* _Problem requirements_: Work through the data below and give the number of lines holding the word "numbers", without any other text.

= = = = =

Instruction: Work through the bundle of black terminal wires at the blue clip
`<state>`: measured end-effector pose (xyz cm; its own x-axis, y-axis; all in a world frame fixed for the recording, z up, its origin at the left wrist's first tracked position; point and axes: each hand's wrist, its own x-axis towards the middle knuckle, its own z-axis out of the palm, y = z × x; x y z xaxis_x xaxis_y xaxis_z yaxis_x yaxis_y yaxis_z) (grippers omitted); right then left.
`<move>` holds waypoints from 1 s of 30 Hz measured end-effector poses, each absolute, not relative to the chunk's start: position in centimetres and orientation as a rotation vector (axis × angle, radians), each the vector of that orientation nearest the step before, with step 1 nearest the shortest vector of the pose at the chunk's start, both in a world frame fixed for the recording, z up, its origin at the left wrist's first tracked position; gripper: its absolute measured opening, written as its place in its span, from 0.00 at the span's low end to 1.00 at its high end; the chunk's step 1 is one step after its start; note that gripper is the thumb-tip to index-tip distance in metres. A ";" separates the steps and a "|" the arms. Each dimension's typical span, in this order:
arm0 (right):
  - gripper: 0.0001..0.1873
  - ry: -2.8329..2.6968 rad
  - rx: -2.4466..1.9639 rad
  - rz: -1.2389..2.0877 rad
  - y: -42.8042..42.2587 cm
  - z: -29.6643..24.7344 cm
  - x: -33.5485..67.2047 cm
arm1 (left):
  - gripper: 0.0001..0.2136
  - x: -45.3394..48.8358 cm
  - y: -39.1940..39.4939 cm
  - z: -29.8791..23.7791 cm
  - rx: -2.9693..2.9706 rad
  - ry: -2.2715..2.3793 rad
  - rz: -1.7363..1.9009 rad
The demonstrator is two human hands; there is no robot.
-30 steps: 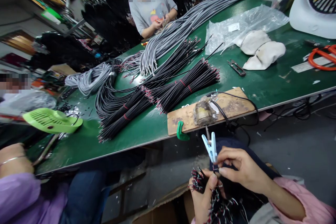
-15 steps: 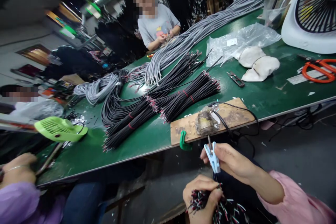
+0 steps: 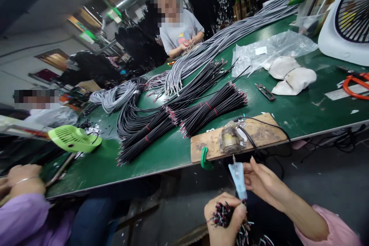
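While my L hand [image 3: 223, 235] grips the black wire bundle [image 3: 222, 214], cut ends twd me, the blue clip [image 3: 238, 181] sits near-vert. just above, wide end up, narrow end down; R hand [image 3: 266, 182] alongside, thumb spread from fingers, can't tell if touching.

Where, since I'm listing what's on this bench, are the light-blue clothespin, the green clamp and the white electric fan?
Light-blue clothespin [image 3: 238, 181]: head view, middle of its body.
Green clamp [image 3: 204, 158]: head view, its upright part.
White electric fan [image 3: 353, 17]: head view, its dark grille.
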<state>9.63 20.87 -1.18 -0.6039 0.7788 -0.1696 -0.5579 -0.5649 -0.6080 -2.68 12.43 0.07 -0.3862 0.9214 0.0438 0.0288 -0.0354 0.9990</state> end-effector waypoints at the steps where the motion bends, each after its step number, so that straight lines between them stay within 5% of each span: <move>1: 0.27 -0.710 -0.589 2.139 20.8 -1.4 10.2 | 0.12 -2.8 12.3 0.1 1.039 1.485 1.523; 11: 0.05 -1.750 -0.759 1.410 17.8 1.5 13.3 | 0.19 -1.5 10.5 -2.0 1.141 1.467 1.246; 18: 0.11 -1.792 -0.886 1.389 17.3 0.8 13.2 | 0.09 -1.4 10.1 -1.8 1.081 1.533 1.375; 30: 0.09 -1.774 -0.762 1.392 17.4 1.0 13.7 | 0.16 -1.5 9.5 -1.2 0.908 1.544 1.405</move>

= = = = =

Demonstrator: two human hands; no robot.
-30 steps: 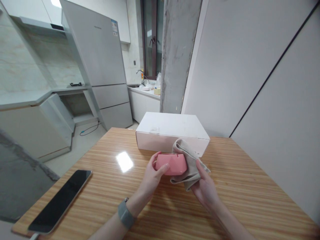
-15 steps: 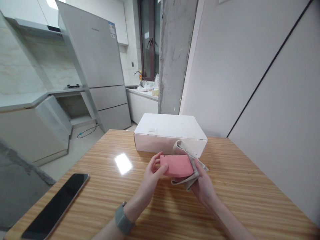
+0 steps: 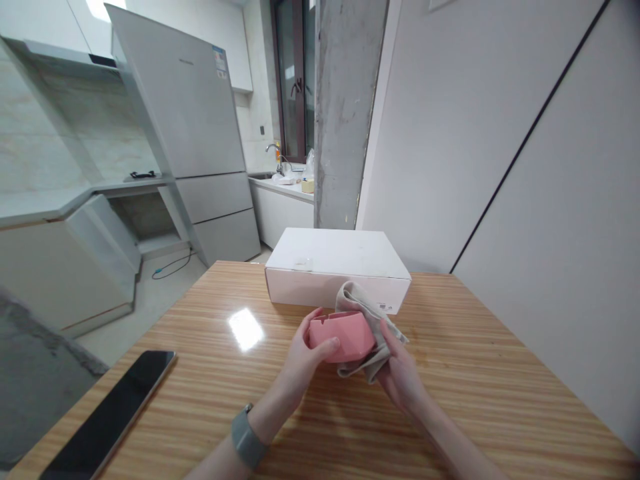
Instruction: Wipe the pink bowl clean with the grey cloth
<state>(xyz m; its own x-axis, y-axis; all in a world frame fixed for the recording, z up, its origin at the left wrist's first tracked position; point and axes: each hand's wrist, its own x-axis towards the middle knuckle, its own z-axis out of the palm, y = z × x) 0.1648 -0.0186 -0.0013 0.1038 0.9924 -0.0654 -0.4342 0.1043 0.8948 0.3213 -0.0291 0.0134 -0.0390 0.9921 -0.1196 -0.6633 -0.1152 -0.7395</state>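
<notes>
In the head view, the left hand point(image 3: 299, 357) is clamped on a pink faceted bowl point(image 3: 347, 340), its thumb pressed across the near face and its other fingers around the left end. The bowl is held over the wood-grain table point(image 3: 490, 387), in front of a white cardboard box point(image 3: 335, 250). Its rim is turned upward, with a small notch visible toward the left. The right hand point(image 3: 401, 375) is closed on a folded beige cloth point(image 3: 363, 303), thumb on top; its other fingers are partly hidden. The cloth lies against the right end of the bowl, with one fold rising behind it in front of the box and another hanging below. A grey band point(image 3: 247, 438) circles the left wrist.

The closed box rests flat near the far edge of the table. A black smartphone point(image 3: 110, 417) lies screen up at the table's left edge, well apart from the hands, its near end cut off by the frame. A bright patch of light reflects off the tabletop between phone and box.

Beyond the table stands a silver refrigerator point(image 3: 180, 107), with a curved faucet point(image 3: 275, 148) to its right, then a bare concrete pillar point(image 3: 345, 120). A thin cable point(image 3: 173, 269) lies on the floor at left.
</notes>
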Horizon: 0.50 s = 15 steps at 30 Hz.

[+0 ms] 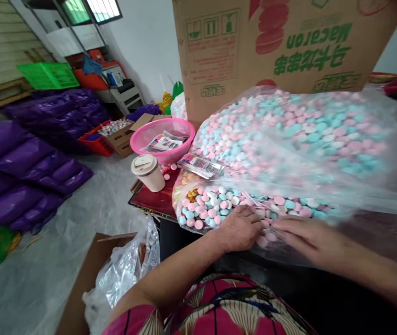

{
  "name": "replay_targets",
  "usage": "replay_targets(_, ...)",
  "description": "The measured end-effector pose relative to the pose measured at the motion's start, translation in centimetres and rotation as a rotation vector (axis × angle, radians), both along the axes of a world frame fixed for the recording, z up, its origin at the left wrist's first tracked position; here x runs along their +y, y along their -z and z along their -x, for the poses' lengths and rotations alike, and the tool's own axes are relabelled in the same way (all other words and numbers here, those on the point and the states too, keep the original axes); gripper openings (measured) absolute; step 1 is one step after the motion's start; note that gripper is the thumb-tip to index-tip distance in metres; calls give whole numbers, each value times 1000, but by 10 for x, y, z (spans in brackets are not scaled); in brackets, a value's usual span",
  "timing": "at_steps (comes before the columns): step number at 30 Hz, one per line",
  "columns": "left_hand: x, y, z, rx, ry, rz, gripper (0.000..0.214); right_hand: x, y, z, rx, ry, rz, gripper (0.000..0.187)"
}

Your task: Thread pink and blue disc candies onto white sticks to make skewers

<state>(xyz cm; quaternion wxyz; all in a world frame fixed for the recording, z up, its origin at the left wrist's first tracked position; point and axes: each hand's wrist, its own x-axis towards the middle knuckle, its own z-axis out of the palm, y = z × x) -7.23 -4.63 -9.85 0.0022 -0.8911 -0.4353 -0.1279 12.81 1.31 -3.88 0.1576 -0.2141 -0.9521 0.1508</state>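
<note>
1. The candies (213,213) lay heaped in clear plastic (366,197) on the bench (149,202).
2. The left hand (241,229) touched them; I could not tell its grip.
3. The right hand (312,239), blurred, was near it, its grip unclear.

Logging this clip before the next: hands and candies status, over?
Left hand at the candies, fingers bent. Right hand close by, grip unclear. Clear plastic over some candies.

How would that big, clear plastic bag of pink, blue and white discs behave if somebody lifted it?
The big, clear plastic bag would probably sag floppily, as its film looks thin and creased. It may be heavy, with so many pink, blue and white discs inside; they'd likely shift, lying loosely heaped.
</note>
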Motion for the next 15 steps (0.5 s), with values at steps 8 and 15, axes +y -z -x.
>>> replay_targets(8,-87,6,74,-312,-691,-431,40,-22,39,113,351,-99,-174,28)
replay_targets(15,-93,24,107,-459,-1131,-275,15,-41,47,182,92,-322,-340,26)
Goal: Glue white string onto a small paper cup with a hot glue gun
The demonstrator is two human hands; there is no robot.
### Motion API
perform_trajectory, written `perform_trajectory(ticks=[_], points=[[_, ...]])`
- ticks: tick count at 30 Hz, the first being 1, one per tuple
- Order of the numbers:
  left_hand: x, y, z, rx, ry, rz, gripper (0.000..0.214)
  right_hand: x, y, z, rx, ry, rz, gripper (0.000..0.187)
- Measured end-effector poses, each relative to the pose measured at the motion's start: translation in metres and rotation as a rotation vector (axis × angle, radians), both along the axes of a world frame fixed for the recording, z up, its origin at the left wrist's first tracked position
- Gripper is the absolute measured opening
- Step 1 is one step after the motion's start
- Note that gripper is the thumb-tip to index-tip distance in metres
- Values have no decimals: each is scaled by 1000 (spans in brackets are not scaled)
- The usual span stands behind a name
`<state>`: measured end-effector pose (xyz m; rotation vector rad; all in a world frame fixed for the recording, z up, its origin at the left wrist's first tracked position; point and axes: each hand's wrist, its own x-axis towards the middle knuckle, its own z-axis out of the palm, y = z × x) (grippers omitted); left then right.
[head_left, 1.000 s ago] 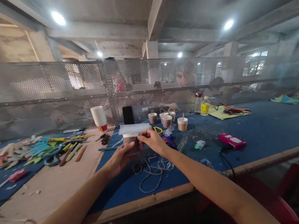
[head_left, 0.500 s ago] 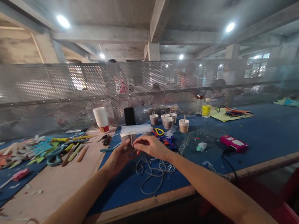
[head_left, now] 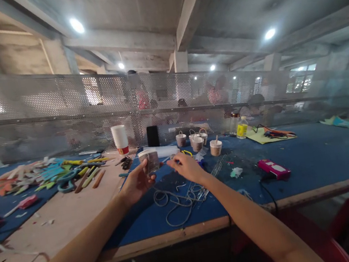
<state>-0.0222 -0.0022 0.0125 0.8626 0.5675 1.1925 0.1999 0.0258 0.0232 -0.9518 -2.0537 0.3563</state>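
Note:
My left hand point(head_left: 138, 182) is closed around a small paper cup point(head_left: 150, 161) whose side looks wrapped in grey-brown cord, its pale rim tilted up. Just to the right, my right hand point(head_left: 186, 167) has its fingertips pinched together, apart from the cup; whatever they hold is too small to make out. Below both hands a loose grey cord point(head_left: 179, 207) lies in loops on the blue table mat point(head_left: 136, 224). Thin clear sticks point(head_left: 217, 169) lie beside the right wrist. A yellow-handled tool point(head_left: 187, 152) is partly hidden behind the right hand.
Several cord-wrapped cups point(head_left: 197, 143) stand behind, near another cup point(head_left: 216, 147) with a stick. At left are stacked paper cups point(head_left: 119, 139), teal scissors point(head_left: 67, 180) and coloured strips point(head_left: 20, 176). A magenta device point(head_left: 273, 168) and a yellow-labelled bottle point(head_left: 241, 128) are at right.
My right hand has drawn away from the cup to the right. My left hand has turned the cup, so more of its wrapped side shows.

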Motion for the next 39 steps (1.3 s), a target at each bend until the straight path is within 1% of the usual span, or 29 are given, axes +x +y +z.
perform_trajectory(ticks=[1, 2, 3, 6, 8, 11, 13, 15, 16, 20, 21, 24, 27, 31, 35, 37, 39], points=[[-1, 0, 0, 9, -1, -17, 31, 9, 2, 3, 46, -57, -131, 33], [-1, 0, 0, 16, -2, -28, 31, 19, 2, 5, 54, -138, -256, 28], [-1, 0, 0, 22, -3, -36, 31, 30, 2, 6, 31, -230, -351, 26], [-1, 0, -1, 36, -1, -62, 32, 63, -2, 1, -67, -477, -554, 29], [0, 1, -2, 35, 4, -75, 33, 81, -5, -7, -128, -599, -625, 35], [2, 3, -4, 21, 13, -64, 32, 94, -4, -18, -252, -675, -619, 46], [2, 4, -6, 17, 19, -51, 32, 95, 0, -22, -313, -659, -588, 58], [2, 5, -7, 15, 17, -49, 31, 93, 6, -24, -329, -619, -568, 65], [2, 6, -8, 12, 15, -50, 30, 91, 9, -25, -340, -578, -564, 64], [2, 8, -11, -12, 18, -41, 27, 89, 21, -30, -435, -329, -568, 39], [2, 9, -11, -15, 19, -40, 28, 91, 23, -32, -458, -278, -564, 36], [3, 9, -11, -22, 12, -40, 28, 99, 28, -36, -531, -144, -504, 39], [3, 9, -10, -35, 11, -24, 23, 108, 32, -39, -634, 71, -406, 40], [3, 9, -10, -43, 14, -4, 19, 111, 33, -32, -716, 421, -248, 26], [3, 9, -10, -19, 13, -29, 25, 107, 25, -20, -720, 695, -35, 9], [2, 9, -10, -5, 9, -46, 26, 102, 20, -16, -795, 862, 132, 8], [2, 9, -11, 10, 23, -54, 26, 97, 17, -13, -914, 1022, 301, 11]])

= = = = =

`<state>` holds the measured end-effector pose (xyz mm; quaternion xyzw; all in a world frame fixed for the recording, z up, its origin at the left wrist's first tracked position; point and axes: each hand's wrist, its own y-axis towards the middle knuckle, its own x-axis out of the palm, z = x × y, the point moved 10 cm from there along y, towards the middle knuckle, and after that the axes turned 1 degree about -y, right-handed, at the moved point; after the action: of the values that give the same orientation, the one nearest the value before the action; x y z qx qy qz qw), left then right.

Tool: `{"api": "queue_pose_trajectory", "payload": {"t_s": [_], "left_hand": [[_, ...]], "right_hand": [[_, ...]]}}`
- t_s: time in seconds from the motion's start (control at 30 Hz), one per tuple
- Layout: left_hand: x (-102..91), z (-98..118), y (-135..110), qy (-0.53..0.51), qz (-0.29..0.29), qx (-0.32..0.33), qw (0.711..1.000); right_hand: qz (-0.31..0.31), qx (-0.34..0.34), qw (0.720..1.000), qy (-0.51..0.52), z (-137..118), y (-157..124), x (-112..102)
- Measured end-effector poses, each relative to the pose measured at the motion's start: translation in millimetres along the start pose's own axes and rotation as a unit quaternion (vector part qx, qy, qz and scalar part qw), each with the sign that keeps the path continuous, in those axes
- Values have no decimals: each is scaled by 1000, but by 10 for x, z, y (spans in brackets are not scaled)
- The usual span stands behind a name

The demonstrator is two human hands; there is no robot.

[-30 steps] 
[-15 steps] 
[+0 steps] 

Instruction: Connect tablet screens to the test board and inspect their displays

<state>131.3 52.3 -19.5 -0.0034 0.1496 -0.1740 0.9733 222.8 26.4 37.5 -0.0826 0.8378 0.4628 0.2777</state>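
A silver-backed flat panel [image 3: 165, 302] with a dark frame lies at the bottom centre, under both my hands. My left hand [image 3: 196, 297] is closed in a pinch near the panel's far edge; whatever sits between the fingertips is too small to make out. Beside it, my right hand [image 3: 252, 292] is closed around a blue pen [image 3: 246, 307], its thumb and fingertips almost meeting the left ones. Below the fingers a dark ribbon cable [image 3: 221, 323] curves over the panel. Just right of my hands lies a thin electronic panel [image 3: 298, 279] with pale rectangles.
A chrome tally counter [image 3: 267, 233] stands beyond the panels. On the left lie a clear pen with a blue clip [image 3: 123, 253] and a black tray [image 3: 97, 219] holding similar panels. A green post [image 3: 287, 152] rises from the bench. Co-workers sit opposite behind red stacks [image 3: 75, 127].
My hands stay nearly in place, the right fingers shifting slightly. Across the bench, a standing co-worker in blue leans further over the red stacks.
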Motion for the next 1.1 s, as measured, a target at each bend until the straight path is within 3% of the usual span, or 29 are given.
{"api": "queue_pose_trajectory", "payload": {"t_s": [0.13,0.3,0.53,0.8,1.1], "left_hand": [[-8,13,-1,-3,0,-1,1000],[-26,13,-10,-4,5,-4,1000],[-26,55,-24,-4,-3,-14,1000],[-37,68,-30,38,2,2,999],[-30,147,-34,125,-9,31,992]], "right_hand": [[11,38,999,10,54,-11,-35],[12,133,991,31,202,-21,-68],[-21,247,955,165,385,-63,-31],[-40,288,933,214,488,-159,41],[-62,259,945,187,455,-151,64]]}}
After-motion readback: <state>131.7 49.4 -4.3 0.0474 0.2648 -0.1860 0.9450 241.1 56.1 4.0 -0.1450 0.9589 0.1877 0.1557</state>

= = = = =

* _Answer space_: 2